By default, EKS assigns IPv4 addresses to your Pods and Services. In an IPv6 EKS cluster, pods and services will receive IPv6 addresses while maintaining the ability for legacy IPv4 endpoints to connect to services running on IPv6 clusters, as well as pods connecting to legacy IPv4 endpoints outside the cluster.

This guide aims to cover the implementation details for IPv6 along with best practices for running and migrating to IPv6 cluster.

Using Alternate CNI Plugins

AWS VPC CNI plugin is the only officially supported network plugin on EKS. VPC CNI provides native integration with AWS VPC and works in Undrelay mode. In Underlay mode, pods and hosts are located at the same network layer and share the network namespace. Network interconnection between containers depends on the underlying network. Using this plugin allows Kubernetes pods to have the same IP address inside the Pod as they do on the VPC network.

However, since EKS runs upstream Kubernetes and is certified Kubernetes conformant, you can use alternate CNI plugins. Alternate CNIs works in overlay network mode over Amazon VPC.
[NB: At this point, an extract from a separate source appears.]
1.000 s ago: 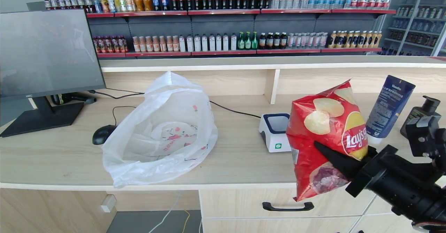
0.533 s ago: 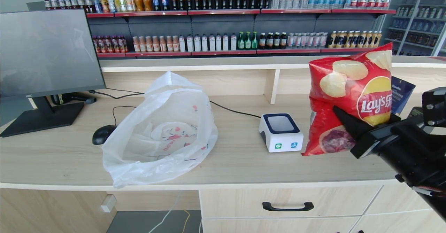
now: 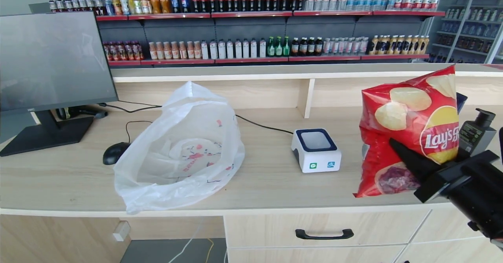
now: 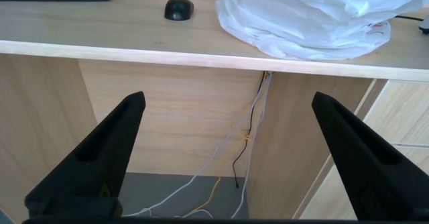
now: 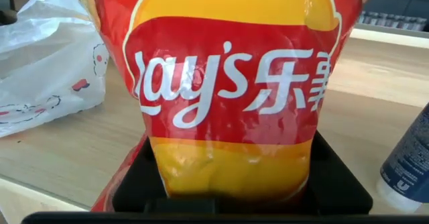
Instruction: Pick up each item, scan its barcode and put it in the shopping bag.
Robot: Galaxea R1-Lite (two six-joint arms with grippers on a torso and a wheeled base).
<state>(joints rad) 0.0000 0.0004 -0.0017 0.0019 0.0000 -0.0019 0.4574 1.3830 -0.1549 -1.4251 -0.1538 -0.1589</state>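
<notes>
Head view: fingers (image 3: pixel 408 159) of your right gripper (image 3: pixel 397 148) are clamped on the chip bag's (image 3: pixel 408 109) lower half. The bag is upright over the bench (image 3: pixel 271 180), near the scanner (image 3: pixel 316 149). Likely light, puffy, slick and crushable; grip a sealed edge gently. Shopping bag (image 3: pixel 180 149): open, well apart. Left gripper (image 4: pixel 228 157): fingers apart, below the bench.

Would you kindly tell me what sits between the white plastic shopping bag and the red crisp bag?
In the head view, a white box-shaped barcode scanner stands on the pale wooden counter between them.
</notes>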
An overlay network allows network devices to communicate across an underlying network (referred to as the underlay) without the underlay network having any knowledge of the devices connected to the overlay network. From the point of view of the devices connected to the overlay network, it looks just like a normal network. The overlay network takes a network packet, referred to as the inner packet, and encapsulating it inside an outer network packet. In this way the underlay sees the outer packets without needing to understand how to handle the inner packets. In Overlay mode, a container is independent of the host's IP address range. During cross-host communication, tunnels are established between hosts and all packets in the container CIDR block are encapsulated as packets exchanged between hosts in the underlying physical network. This mode removes the dependency on the underlying network.

How the overlay knows where to send packets varies by overlay type and the protocols they use. For example Weavenet and Flannel provides Layer2 and multicast support vs. Calico which uses BGP to program route tables and avoids packet encapsulation.

A strong argument to choose an alternative CNI plugin is the ability to operate Pods without assigning each Pod a unique VPC IP address. Nevertheless, adopting a different CNI plugin may reduce network performance, which you may wish to avoid if you're running network-intensive workloads. If you intend to utilize an alternative CNI plugin in production, we recommend that you either obtain commercial support or have the in-house knowledge to troubleshoot and provide fixes to the open source CNI plugin project. Check the EKS documentation for a list of partners and installation instructions.

Support for Multi-Homed Pods

Typically in Kubernetes each Pod only has one network interface (apart from a loopback). In certain situations, such as the telecommunications industry, Pods require multiple network interfaces to isolate signaling, media, and management networks. The Multus CNI is a container network interface plugin for Kubernetes that allows you to create multi-homed pods and enables attaching multiple network interfaces to Pods. The Multus acts as ‘meta’ plugin that can call other CNI plugins to configure additional interfaces.

Multiple network interfaces for Pods are useful in variety of use cases; examples include:

  • Traffic splitting: Running network functions (NF) that require separation of control/management, and data/user plane network traffic to meet low latency Quality of Service (QoS) requirements.
  • Performance: Additional interfaces often leverage specialized hardware specifications such as Single Root I/O Virtualization (SR-IOV) and Data Plane Development Kit (DPDK), which bypass the operating system kernel for increased bandwidth and network performance.
  • Security: Supporting multi-tenant networks with strict traffic isolation requirements. Connecting multiple subnets to pods to meet compliance requirements.

The Multus section of this guide covers in detail on how to setup multi-homed Pods and best practices to run them at scale.